In order to initiate snapback, a JCPOA member would need to notify the Security Council that Iran is in noncompliance. That would start a 30-day clock, during which the council would need to adopt a new resolution keeping the current termination of sanctions in place. But the U.S. would likely veto that, and if at the end of the 30 days there is no new resolution extending the sanctions relief, the old pre-2015 sanctions would automatically snap back.


“We think the reality is going to be pretty different,” said Richard Gowan, U.N. director for the International Crisis Group. He said the Security Council president, currently Ambassador Dian Djani of Indonesia, will quietly canvass other council members on their views on how to move forward.

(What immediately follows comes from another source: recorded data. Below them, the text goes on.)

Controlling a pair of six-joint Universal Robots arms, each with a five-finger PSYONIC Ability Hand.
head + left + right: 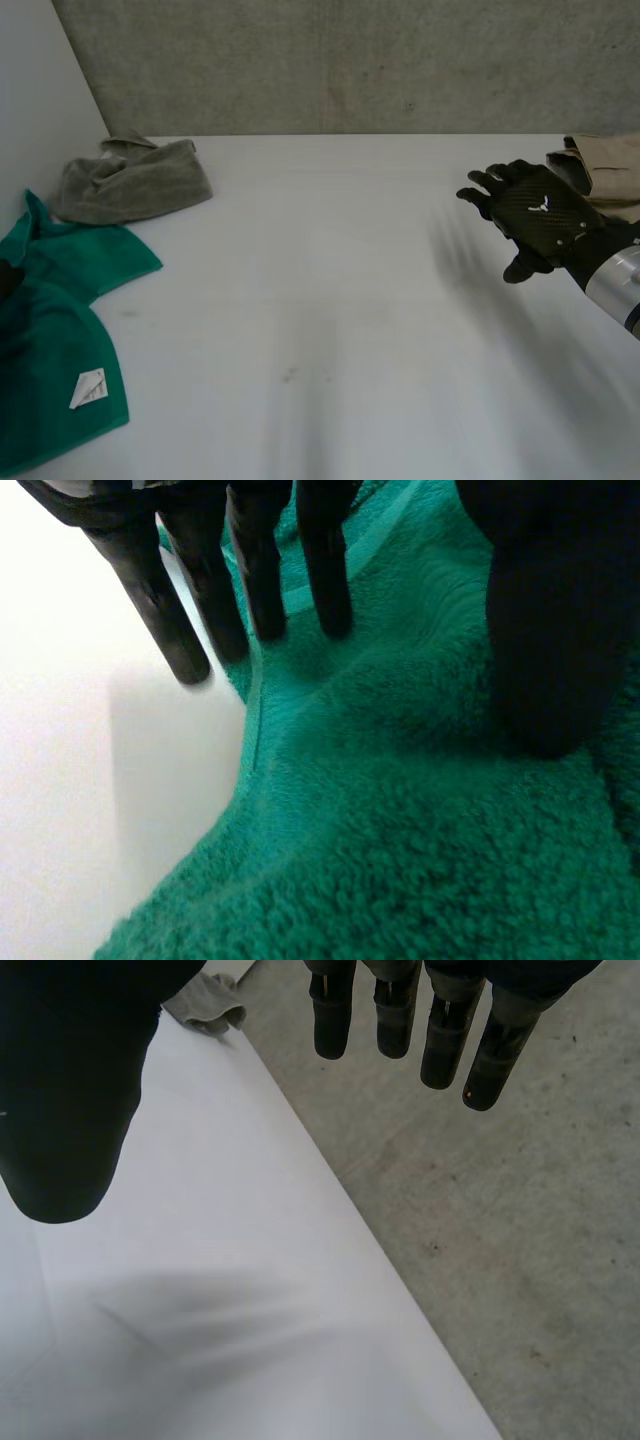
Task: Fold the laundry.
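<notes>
A green towel (60,330) lies rumpled at the table's left edge, with a white tag (90,388) on its near part. My left hand (255,570) rests on it near a hemmed edge: straight fingers touch the cloth (400,830) and the thumb (545,630) presses down apart from them, with a low ridge of cloth between. A dark bit of that hand (8,278) shows at the towel's left side. My right hand (535,215) hovers open above the table's right side, fingers (395,1010) spread and straight, holding nothing.
A grey towel (130,180) lies bunched at the back left; it is also beyond the right hand's thumb (205,1005). A beige cloth (605,170) sits at the back right, behind my right hand. The white table (320,300) meets a concrete wall (350,60).
</notes>
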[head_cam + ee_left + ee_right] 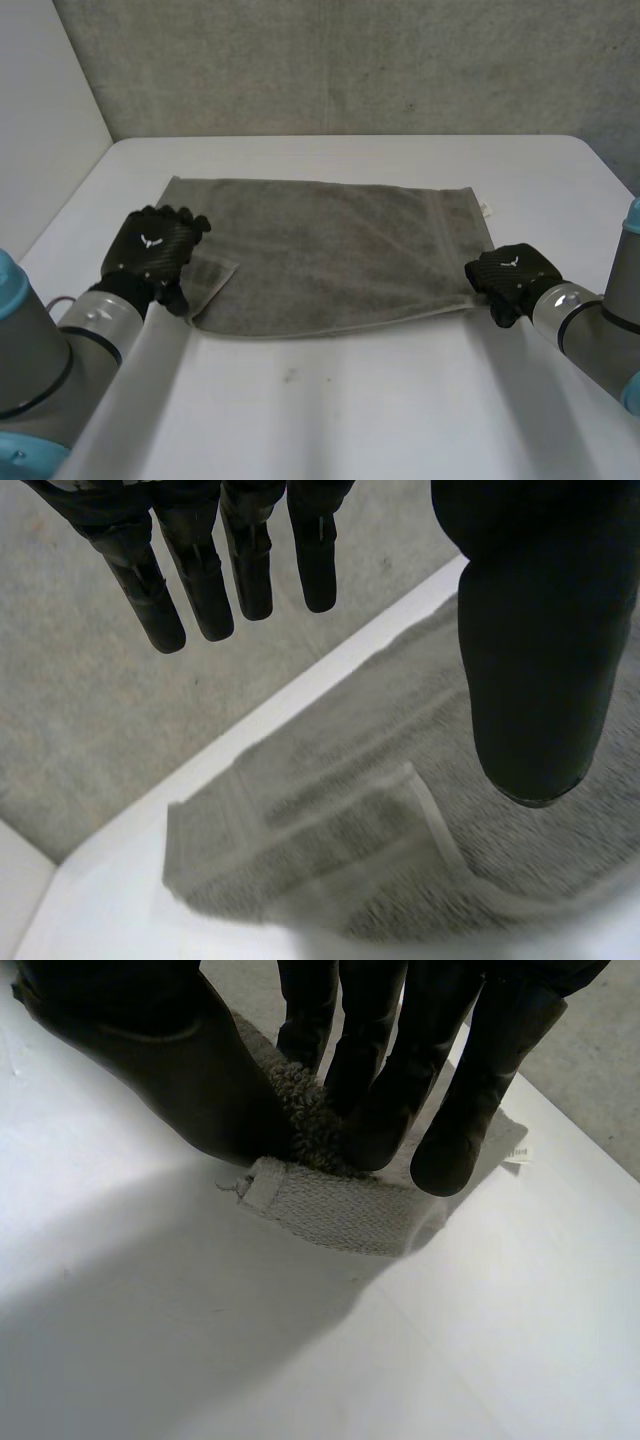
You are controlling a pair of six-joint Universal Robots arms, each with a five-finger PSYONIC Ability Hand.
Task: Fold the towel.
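The grey towel (330, 250) lay spread across the white table (350, 400); the right hand (512, 275) pinched its near right corner, while the left hand (150, 250) hovered spread-fingered over the near left corner.

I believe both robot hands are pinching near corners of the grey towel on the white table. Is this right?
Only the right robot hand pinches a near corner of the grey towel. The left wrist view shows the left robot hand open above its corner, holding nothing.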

“We expect that at some point, maybe next week, the president of the council will tell his colleagues that there is no consensus on how to proceed, and most likely, a majority of council members do not believe the U.S. has the right to trigger snapback. And under those circumstances, he cannot reasonably be expected to oversee the process set out in Resolution 2231,” Gowan said.

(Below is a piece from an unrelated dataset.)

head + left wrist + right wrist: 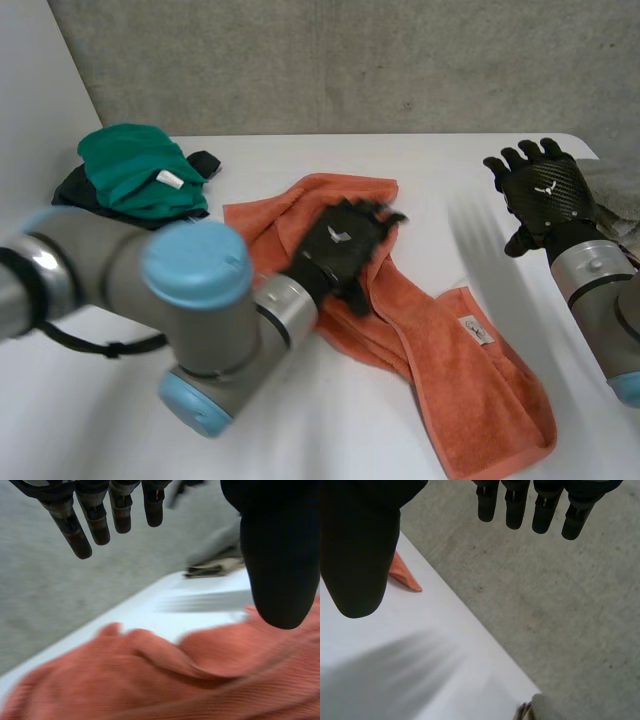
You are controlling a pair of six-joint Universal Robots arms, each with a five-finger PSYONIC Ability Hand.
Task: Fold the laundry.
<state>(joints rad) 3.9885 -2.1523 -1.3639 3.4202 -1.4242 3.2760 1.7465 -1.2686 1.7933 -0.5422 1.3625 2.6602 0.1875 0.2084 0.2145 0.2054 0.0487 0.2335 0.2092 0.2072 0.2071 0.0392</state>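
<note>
An orange towel (440, 350) lies crumpled across the middle of the white table (400, 180), one end running toward the front right, with a small white label (476, 329) on it. My left hand (345, 245) hovers over the towel's far, bunched part with straight fingers, holding nothing. In the left wrist view the orange towel (165, 680) lies under the left hand's fingers (95, 520) and thumb (280, 555), apart from them. My right hand (545, 195) is raised at the table's right side, open and empty. A corner of the orange towel (402, 572) shows beside the right hand's thumb (360, 545).
At the table's back left lies a pile of a green garment (135, 170) on dark cloth (75, 190). A grey cloth (615, 195) sits at the right edge behind my right hand. A concrete wall stands behind the table's back edge.
</note>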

But that would leave the clock running, and the U.S. could claim at the end of September that U.N. sanctions have been automatically reimposed. But it could be a hollow success, as countries that disagree with Washington may simply ignore the sanctions and not enforce them.



Russia's Ambassador Vasily Nebenzya speaks in the Security Council, at United Nations headquarters, April 29, 2019.

Russia or China might also use Security Council procedural hurdles to delay the snapback process. Another route would be to seek a legal opinion from the International Court of Justice on whether the U.S. can invoke snapback – a decision that could take many months.


“It will be a political matter at the end that will resolve this, not a legal or a procedural matter,” said former U.S. Undersecretary of State Wendy Sherman, one of the negotiators of the nuclear deal.


Looking ahead


The push to extend the arms embargo and reimpose other sanctions is happening in the lead-up to the November 3 U.S. presidential election, adding yet another factor to stakeholders’ calculations.


A second Trump term would inevitably kill the deal, but if his challenger, Joe Biden, wins, he has said the U.S. would rejoin it. This could lead some countries, including Iran, to take a wait-and-see approach before responding.


Supporters of the Trump administration’s maximum pressure campaign on Iran say it is working and that while some allies may not be on board, others are.



FILE-In this Nov. 26, 2018 file photo, United States Ambassador to the United Nations Nikki Haley speaks during a security council meeting at United Nations headquarters.

“While disappointed as we are about the Europeans and the way they have responded to this, we have another set of allies that we didn’t always have,” Former U.S. Ambassador to the U.N. Nikki Haley told Washington-based United Against Nuclear Iran on Tuesday. “We now have Arab countries who know the threat of Iran, who know what it means. And it’s their region.”


“We strongly support the president for taking this important step to ensure Iran never has a nuclear weapon,” said Matt Brooks, executive director of the Republican Jewish Coalition. “Unlike Joe Biden, who wants to go back to the Iran deal — which gave Iran billions of dollars and a pathway to the bomb — President Trump understands that pressure, rather than coddling, will bring Iran to the table and be the best pathway to meaningful peace.”


Most recently, concern about Iran drew the United Arab Emirates and Israel to normalize relations. Other Gulf states are reportedly ready to follow.